Required work >> The answer is the full listing below, copied exactly, with its pictures omitted.

Provided data >>

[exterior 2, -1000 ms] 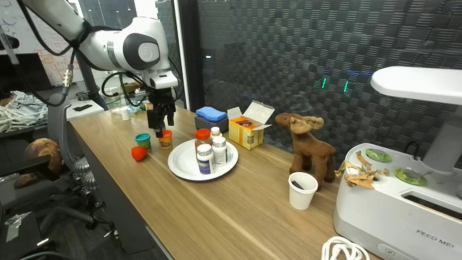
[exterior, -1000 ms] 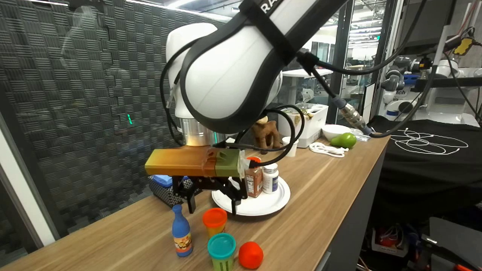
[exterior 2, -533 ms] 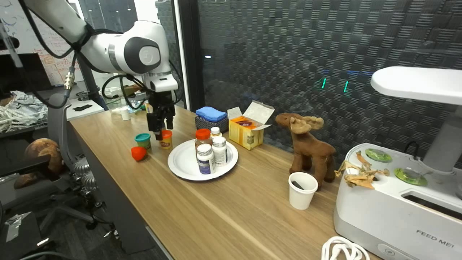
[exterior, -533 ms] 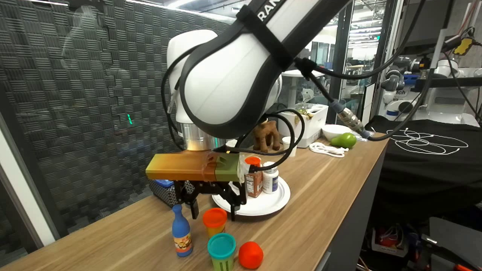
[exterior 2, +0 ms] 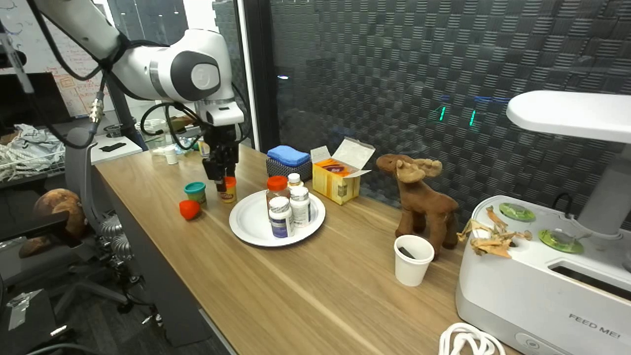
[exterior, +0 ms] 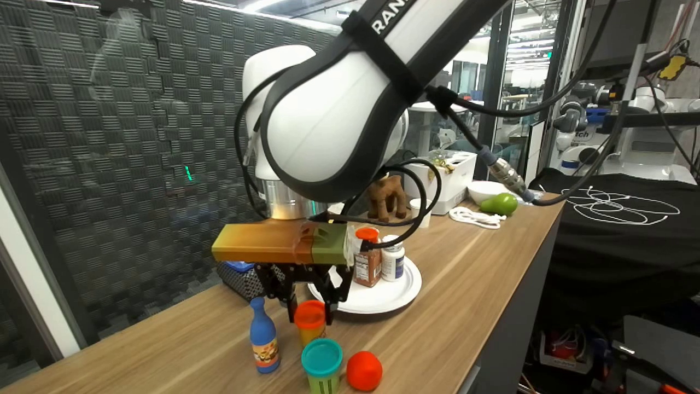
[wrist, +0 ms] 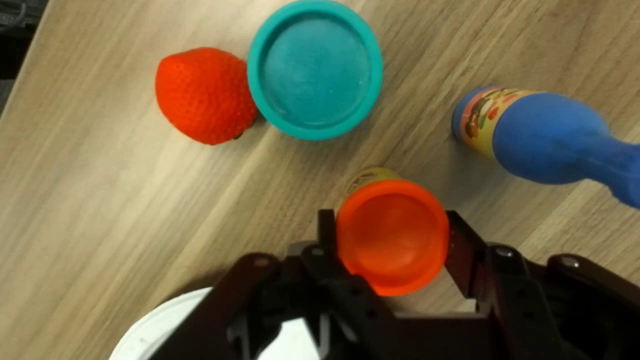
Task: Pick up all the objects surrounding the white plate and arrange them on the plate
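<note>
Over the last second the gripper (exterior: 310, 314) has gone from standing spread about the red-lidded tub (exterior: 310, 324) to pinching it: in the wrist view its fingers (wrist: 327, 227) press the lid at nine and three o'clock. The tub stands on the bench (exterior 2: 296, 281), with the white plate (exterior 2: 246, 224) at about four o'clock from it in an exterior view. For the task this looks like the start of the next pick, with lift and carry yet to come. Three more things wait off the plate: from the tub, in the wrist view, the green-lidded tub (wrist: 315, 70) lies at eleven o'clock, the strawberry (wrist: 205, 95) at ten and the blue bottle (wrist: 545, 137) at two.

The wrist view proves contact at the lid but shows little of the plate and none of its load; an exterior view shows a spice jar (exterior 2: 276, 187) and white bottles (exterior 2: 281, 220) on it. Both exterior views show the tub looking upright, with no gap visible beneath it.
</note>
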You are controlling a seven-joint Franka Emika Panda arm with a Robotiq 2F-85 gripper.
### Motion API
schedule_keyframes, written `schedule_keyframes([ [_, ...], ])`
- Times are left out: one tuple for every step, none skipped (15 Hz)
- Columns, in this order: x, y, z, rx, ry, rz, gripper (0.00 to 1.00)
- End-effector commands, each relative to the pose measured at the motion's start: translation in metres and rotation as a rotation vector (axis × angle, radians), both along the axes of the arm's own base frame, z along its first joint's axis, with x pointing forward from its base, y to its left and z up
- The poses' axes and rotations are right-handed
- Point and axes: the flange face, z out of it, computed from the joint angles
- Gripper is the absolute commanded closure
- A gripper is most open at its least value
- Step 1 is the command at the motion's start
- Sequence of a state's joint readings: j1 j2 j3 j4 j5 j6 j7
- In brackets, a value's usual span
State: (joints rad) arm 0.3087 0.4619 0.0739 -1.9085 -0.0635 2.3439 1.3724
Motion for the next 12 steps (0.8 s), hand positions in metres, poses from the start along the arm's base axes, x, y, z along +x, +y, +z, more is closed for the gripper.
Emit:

Task output >>
[exterior 2, -1000 ms] 
[exterior, -1000 ms] 
[exterior 2, -533 ms] 
[exterior, -533 ms] 
[exterior 2, +0 ms] 
[exterior, +0 ms] 
[wrist, +0 ms] 
Task: Pick up all the objects surrounding the white plate and arrange them on the plate
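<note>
Over the last second the gripper (exterior: 310, 314) has gone from standing spread about the red-lidded tub (exterior: 310, 324) to pinching it: in the wrist view its fingers (wrist: 327, 227) press the lid at nine and three o'clock. The tub stands on the bench (exterior 2: 296, 281), with the white plate (exterior 2: 246, 224) at about four o'clock from it in an exterior view. For the task this looks like the start of the next pick, with lift and carry yet to come. Three more things wait off the plate: from the tub, in the wrist view, the green-lidded tub (wrist: 315, 70) lies at eleven o'clock, the strawberry (wrist: 205, 95) at ten and the blue bottle (wrist: 545, 137) at two.

The wrist view proves contact at the lid but shows little of the plate and none of its load; an exterior view shows a spice jar (exterior 2: 276, 187) and white bottles (exterior 2: 281, 220) on it. Both exterior views show the tub looking upright, with no gap visible beneath it.
</note>
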You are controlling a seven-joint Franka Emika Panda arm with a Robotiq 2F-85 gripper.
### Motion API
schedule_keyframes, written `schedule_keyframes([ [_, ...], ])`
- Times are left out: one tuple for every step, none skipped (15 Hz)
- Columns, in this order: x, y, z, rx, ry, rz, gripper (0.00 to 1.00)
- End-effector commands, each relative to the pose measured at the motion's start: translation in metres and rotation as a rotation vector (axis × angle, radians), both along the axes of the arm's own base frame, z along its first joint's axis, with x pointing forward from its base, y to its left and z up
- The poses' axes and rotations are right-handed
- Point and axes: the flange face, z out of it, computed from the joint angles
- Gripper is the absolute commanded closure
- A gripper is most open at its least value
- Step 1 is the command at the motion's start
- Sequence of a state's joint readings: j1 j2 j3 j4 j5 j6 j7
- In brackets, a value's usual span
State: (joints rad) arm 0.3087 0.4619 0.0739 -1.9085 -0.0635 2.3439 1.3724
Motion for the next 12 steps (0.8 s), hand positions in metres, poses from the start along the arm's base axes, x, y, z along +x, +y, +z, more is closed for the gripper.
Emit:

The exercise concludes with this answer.